Attachment plays out as a reciprocal set of behaviours between the child and caregiver. We are aware of each other and tend to seek each other out when feeling stressed. Both try to stay close enough to remain comfortable. This constant and complex interplay is called attunement.

Both parties are trying to find a rhythm together. The caregiver is the leader who senses and responds to moods, feelings, interests, and needs. This requires empathy, the ability to understand and share the feelings of another person.  The two participants build capacity for empathy through attunement.

 

 

Through this process, we develop an internal working model of the self, the world, and other people that is meant to enable us to cope with life’s challenges. For most children, this process goes well enough to achieve that end goal. For others, though, there may be disruptions in the process that provoke strong emotional reactions and inhibit curiosity about the world and comfort in exploring it.

In the past, mothers in particular have been blamed for failing to fulfill this bond, but it is important to remember that many factors may affect a caregiver’s capacity to provide a healthy attachment experience, and it is not helpful to blame anyone. We are living with multiple individual and societal circumstances that may inhibit the full development of this bond.

 

Attachment does not mean the same thing as love. Parents and other primary caregivers may truly love the child, but still have difficulty establishing this sense of security.
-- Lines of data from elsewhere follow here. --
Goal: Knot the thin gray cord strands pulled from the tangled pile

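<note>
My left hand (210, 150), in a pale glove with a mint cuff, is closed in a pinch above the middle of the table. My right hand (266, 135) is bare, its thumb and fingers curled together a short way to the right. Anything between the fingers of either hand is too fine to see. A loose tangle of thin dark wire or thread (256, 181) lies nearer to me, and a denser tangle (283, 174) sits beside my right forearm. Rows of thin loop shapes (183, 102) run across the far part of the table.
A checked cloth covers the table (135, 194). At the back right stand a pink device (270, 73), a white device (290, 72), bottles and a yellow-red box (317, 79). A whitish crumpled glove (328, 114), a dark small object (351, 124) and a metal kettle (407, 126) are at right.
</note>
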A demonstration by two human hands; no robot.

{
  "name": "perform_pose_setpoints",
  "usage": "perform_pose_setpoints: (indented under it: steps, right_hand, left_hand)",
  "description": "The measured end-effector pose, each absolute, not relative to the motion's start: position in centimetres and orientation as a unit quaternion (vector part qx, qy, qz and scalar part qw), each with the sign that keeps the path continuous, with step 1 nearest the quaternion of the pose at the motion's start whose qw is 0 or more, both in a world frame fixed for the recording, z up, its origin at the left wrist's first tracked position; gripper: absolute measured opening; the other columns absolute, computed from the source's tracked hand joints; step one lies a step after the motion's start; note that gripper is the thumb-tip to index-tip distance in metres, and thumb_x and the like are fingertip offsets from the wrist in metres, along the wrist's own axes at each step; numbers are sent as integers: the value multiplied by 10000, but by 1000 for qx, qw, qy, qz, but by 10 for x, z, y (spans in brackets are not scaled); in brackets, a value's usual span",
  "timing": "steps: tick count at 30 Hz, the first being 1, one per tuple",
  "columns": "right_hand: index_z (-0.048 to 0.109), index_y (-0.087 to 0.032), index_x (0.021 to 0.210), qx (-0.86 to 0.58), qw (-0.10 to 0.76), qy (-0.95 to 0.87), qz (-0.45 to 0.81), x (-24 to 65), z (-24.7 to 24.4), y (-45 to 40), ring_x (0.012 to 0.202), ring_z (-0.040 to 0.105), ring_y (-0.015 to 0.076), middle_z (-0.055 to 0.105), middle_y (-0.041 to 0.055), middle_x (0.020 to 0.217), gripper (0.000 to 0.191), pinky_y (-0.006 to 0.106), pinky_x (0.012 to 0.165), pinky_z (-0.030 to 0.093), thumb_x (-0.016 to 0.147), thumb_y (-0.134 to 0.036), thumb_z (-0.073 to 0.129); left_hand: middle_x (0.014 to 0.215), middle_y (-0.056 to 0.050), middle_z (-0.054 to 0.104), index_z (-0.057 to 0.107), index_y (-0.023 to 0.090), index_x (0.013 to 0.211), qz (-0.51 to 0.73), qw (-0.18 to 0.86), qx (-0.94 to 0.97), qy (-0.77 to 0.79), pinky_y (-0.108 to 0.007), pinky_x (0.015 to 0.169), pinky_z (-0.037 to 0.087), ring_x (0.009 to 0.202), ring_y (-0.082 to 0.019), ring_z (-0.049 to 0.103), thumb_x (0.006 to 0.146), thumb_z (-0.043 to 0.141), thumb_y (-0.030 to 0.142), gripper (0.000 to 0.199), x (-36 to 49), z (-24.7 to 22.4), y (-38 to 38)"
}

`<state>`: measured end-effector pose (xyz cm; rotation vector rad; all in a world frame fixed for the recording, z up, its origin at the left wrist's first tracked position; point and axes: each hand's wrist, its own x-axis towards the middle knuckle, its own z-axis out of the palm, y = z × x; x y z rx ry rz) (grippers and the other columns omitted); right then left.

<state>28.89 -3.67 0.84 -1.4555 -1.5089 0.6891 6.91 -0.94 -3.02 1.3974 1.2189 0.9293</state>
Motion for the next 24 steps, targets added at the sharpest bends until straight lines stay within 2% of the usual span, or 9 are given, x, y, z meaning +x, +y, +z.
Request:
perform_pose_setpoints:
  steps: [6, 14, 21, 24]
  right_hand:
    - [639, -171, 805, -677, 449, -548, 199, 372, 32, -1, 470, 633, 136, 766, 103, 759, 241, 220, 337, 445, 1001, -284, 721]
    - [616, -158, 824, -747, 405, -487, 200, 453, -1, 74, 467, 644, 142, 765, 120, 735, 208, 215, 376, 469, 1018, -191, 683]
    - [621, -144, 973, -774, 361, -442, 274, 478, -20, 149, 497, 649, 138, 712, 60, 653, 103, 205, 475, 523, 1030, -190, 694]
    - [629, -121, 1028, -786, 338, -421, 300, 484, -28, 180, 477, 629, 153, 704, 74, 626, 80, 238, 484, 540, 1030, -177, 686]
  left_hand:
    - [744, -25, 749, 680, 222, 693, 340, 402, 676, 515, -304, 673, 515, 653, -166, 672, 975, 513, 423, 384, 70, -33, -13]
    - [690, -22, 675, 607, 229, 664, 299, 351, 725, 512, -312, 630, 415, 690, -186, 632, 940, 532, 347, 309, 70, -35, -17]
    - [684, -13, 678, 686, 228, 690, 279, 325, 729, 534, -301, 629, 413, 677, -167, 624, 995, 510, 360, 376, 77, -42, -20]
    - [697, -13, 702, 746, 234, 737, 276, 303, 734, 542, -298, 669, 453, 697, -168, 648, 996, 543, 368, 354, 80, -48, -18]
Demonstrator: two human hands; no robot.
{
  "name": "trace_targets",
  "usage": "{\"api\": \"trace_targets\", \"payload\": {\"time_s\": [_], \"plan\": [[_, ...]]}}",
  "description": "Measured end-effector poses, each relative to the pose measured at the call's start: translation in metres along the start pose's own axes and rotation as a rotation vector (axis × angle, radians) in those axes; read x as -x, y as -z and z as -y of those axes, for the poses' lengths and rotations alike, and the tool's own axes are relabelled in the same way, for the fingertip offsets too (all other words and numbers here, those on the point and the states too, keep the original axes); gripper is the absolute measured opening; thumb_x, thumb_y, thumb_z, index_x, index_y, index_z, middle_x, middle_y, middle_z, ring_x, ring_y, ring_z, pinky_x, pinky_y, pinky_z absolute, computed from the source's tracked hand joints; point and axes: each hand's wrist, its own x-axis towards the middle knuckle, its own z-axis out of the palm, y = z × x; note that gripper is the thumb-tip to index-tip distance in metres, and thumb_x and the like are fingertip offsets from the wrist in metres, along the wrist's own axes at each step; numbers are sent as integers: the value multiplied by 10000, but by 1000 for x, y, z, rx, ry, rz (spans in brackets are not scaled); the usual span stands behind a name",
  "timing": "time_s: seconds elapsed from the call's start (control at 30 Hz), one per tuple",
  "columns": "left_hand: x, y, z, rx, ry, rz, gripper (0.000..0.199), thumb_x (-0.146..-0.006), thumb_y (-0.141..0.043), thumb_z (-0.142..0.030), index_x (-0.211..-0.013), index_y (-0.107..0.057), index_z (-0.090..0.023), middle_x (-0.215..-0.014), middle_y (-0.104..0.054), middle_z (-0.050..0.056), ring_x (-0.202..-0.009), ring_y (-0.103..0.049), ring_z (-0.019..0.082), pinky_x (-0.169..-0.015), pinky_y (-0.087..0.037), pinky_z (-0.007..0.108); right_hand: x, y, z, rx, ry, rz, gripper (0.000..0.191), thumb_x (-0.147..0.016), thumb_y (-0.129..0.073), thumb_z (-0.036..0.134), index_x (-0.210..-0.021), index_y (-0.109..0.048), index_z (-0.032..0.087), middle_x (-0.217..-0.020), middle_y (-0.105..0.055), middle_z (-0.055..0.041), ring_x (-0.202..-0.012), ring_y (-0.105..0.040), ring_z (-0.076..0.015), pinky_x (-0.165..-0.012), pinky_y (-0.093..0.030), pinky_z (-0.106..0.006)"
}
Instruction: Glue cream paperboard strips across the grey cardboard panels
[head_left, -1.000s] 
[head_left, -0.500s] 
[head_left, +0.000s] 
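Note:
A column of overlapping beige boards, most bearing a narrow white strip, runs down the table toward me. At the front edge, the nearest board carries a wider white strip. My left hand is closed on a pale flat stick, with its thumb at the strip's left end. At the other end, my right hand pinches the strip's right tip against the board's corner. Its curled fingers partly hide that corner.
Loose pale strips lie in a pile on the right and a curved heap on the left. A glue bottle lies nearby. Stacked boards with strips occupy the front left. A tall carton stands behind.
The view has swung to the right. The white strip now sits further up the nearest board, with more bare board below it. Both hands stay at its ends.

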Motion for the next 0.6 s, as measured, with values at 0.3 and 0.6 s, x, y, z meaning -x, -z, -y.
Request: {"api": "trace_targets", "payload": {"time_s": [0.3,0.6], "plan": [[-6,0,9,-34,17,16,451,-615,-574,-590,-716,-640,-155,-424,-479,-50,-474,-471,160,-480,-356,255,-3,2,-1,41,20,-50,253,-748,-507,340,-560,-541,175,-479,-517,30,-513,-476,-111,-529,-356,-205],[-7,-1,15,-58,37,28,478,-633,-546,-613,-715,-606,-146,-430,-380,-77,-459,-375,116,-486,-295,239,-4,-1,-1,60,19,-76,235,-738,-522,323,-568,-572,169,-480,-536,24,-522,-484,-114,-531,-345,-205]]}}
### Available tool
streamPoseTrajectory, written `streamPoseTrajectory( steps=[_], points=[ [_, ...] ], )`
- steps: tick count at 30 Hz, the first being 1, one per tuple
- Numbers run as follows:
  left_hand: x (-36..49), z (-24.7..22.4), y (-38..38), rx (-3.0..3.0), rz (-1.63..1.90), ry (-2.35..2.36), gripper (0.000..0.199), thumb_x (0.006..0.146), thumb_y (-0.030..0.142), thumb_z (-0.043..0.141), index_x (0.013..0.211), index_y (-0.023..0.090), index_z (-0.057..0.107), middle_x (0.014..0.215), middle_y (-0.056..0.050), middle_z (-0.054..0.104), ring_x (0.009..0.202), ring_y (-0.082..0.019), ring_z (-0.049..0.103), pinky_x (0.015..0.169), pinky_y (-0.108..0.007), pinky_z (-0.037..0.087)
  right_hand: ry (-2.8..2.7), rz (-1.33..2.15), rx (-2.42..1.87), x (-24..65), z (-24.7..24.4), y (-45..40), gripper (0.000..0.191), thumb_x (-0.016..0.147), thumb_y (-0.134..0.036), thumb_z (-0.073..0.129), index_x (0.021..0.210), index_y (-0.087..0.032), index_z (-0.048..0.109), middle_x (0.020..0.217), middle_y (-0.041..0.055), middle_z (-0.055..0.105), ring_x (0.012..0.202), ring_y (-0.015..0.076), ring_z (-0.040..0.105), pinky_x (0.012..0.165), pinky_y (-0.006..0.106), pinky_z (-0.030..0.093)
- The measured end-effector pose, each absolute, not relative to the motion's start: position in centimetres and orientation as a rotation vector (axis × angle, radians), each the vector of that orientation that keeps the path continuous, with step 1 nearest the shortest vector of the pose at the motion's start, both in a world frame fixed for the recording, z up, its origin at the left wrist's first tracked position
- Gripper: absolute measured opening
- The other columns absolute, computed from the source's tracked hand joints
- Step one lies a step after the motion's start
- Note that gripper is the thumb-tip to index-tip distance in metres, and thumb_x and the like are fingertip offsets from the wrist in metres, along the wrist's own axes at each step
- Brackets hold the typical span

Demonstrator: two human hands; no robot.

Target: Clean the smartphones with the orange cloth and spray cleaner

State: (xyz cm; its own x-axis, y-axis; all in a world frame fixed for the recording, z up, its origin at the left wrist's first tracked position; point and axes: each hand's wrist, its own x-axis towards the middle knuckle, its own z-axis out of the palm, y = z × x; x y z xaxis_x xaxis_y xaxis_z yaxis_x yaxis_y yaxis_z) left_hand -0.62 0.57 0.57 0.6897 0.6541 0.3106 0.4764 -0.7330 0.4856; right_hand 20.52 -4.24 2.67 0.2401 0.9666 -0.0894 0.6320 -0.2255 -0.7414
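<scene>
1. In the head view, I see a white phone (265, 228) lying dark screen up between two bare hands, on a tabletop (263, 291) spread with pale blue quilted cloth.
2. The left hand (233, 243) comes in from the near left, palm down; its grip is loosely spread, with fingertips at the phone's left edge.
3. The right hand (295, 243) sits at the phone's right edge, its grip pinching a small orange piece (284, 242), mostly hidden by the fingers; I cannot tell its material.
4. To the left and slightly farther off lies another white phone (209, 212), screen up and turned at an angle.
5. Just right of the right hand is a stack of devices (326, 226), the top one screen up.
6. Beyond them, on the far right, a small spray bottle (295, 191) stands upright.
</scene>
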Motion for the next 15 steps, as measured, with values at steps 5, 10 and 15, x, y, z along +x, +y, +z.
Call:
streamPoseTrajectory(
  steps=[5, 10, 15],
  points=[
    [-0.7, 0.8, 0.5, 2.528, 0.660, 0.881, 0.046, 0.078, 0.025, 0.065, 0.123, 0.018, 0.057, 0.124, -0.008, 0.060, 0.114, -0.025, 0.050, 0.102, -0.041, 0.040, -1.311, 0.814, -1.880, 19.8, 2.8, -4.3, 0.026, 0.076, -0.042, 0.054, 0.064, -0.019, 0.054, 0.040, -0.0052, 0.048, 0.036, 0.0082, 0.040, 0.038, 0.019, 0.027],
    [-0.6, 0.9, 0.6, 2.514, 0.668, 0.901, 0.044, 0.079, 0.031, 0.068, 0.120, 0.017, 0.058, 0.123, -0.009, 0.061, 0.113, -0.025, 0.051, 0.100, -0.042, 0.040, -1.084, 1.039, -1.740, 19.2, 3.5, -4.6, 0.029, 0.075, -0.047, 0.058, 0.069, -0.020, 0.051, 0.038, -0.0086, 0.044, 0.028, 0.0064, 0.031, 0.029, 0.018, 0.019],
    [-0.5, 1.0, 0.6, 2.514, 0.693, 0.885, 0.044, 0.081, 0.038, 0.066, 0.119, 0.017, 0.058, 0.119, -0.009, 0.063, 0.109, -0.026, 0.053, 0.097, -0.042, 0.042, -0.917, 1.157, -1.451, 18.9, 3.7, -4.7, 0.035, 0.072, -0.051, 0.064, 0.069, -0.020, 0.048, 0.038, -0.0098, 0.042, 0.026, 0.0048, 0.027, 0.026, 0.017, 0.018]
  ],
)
The caregiver-child bond serves as the basis from which child forms all other relationships, and is an important element to consider when subsequent adult-child relationships experience turbulence.

Mother with her Child

Caregivers observe the child to understand and respond to real needs, not necessarily every changeable whim or demand. (Without appropriate limits, children feel unsafe.) As well, attuned caregivers recognize when the child requires stimulating and when they need calming. Caregivers constantly gauge the child’s receptivity – simultaneously flexible and consistent.

Overall, the attuned caregiver strives to be engaging and encouraging, mostly through eye contact and physical touch.

Attunement is like a matching game. The caregiver works to mirror the child’s emotions and the child mirrors those back to the caregiver. The most fulfilling times occur when we share moments of joy with each other. Those moments are very nourishing for both the child and the adult.

Researchers stress that children should not be left to endure distress on their own beyond their limits and that those limits look different for each individual child. As part of the attunement process, the parent learns what the child can tolerate and avoids going beyond that point.

It is important to note that adults do not have to be perfect in order to provide lasting benefits to the children in their care. Researchers suggest that the relationship just needs to be “good enough.” In other words, the adult needs to be able to attend to and satisfy the child’s basic needs adequately or more than adequately most of the time in order for the child to feel safe enough to interact with others.